Court of Appeals of Oregon

October 18, 2017

STATE OF OREGON, Plaintiff-Respondent,
v.
JOSHUA VINCENT WALSH, Defendant-Appellant.

          Submitted August 23, 2016

         Multnomah County Circuit Court 120733317; A155201 Kathleen M. Dailey, Judge.

          Peter Gartlan, Chief Defender, and Eric Johansen, Deputy Public Defender, Office of Public Defense Services, fled the opening brief for appellant. John Vincent Walsh fled the reply and supplemental briefs pro se.

          Ellen F. Rosenblum, Attorney General, Anna M. Joyce, Solicitor General, and Susan G. Howe, Assistant Attorney General, fled the answering brief for respondent. On the supplemental brief were Ellen F. Rosenblum, Attorney General, Paul L. Smith, Deputy Solicitor General, and Susan G. Howe, Assistant Attorney General.

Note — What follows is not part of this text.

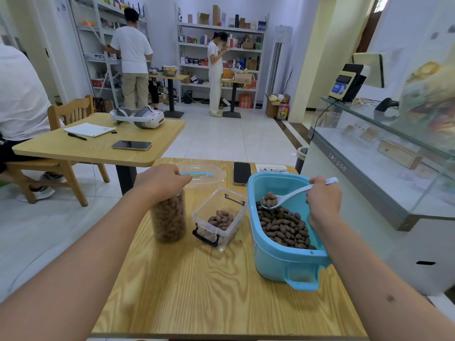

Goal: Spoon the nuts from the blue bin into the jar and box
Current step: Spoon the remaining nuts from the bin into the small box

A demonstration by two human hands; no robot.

          Before DeHoog, Presiding Judge, and Egan, Judge, and Aoyagi, Judge.

         Case Summary:

         Defendant appeals a judgment of conviction for robbery, burglary, feeing or attempting to elude a police officer, reckless driving, unlawful possession of heroin, and recklessly endangering another person. Defendant contends that the trial court erred in disallowing his demurrer because the indictment failed to demonstrate on its face that the charges were properly joined under ORS 132.560(1)(b). Held: The trial court erred because the indictment did not allege joinder either in the language of ORS 132.560(1)(b) or by alleging facts sufficient to establish compliance with that statute. The error was harmless as to the convictions for robbery and burglary, but not as to the other counts.

         Convictions on Counts 7, 8, 9, 10, and 11 reversed; remanded for resentencing; otherwise affirmed.

         [288 Or.App. 332] DEHOOG, P. J.

         Defendant appeals a judgment convicting him of first-degree robbery (Count 4), ORS 164.415; first-degree burglary (Count 5), ORS 164.225; second-degree robbery (Count 6), ORS 164.405; fleeing or attempting to elude a police officer (Count 7), ORS 811.540; reckless driving (Count 8), ORS 811.140; unlawful possession of heroin (Count 9), ORS 475.854; and recklessly endangering another person (Counts 10 and 11), ORS 163.195.[1] Those charges arose out of a series of connected events, but the indictment did not reflect any such connection. On appeal, defendant contends that, because the indictment failed to demonstrate on its face that the charges were properly joined, the trial court erred when it disallowed his demurrer. For the reasons that follow, we agree that the trial court erred and that, as to several counts, its error was not harmless. Accordingly, we reverse on Counts 7, 8, 9, 10, and 11, remand for resentencing, and otherwise affirm.[2]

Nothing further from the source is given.